The fines are imposed by Member State authorities under their own national procedures, and Member States are expected to implement penalty structures consistent with Article 64 by the CRA's application date. The Article 35 correction procedure gives manufacturers a defined opportunity to avoid penalties by correcting violations promptly — but persistent or repeated formal non-compliance is likely to attract penalty proceedings in addition to market restriction measures.
Summary
| Violation Type | Article 35 Applicability | Corrective Action | Escalation |
|---|---|---|---|
| CE marking formatting error | Yes | Correct marking in production | Market placement prohibition |
| CE mark affixed without completed assessment | Yes | Complete assessment or remove mark | Market withdrawal |
| Missing EU Declaration of Conformity | Yes | Prepare and issue correct DoC | Market placement prohibition |
| Incomplete technical documentation | Yes | Complete missing elements | Market placement prohibition |
| Stale technical documentation (post-modification) | Yes | Update to reflect current product | Market placement prohibition |
| Wrong conformity assessment path | Yes | Engage notified body if required | Market placement prohibition |
| Significant cybersecurity risk | No — use Art.34 | — | Art.34 interim measures |
| Product failing essential requirements | No — use Art.32 | — | Art.32 corrective action |
Article 35 is the CRA's administrative enforcement mechanism — the procedure that handles compliance failures before they become safety crises.

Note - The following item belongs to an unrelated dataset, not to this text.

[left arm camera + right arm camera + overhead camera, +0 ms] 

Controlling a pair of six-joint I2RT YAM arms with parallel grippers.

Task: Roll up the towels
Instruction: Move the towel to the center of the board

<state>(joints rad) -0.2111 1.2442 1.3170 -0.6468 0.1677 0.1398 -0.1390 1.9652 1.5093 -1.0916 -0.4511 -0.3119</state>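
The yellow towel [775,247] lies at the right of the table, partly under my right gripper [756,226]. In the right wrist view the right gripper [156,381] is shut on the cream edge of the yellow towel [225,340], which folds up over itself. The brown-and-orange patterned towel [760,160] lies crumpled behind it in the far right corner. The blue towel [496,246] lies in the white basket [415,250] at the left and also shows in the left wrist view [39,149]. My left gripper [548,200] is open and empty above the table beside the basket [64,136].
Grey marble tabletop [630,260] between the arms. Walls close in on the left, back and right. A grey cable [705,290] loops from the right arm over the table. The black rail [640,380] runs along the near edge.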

Manufacturers who treat documentation as a genuine operational responsibility, maintain their technical documentation through the product lifecycle, and verify CE marking and DoC completeness before market placement will rarely encounter Article 35 proceedings. Those who treat compliance as a launch-day checkbox will eventually face an MSA with a deadline and escalation authority.
The essential requirement is straightforward: if you have placed a CE mark on a product, you must have completed the procedure that entitles you to do so, and you must be able to demonstrate that fact to any market surveillance authority that asks.